DIRECTIONS FOR THIS TASK ->
Give back the entire listing below, unaltered.

COLLECTED DATA ->
[Start of section]

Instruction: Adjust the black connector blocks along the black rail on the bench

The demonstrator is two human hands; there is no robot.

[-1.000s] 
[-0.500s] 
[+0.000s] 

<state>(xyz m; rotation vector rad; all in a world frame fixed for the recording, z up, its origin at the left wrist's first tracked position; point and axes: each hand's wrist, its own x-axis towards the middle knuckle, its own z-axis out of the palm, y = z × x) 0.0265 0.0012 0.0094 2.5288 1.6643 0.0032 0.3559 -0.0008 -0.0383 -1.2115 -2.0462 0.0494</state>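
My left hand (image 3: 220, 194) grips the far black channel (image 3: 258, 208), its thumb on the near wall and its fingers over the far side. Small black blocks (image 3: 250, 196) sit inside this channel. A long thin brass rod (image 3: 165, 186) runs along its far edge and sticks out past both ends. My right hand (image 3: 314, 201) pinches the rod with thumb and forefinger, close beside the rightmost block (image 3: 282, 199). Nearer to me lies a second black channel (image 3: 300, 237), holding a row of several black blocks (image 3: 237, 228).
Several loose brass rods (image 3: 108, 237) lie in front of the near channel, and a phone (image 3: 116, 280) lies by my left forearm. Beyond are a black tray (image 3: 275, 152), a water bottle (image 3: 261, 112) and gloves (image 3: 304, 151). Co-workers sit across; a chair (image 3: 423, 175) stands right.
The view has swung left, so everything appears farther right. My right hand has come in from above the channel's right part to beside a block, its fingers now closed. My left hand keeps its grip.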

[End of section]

OUTPUT FOR THIS EXERCISE ->
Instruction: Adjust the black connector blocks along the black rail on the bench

The demonstrator is two human hands; there is no robot.

[-1.000s] 
[-0.500s] 
[+0.000s] 

<state>(xyz m; rotation vector rad; all in a world frame fixed for the recording, z up, its origin at the left wrist's first tracked position; point and axes: each hand's wrist, its own x-axis towards the middle knuckle, its own z-axis out of the palm, y = z × x) 0.0265 0.0012 0.0094 2.5288 1.6643 0.0032 0.3559 -0.0008 -0.0383 -1.2115 -2.0462 0.0494</state>
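My left hand (image 3: 220, 194) grips the far black channel (image 3: 258, 208), its thumb on the near wall and its fingers over the far side. Small black blocks (image 3: 250, 196) sit inside this channel. A long thin brass rod (image 3: 165, 186) runs along its far edge and sticks out past both ends. My right hand (image 3: 314, 201) pinches the rod with thumb and forefinger, close beside the rightmost block (image 3: 282, 199). Nearer to me lies a second black channel (image 3: 300, 237), holding a row of several black blocks (image 3: 237, 228).
Several loose brass rods (image 3: 108, 237) lie in front of the near channel, and a phone (image 3: 116, 280) lies by my left forearm. Beyond are a black tray (image 3: 275, 152), a water bottle (image 3: 261, 112) and gloves (image 3: 304, 151). Co-workers sit across; a chair (image 3: 423, 175) stands right.
The view has swung left, so everything appears farther right. My right hand has come in from above the channel's right part to beside a block, its fingers now closed. My left hand keeps its grip.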

No more work is left in this exercise.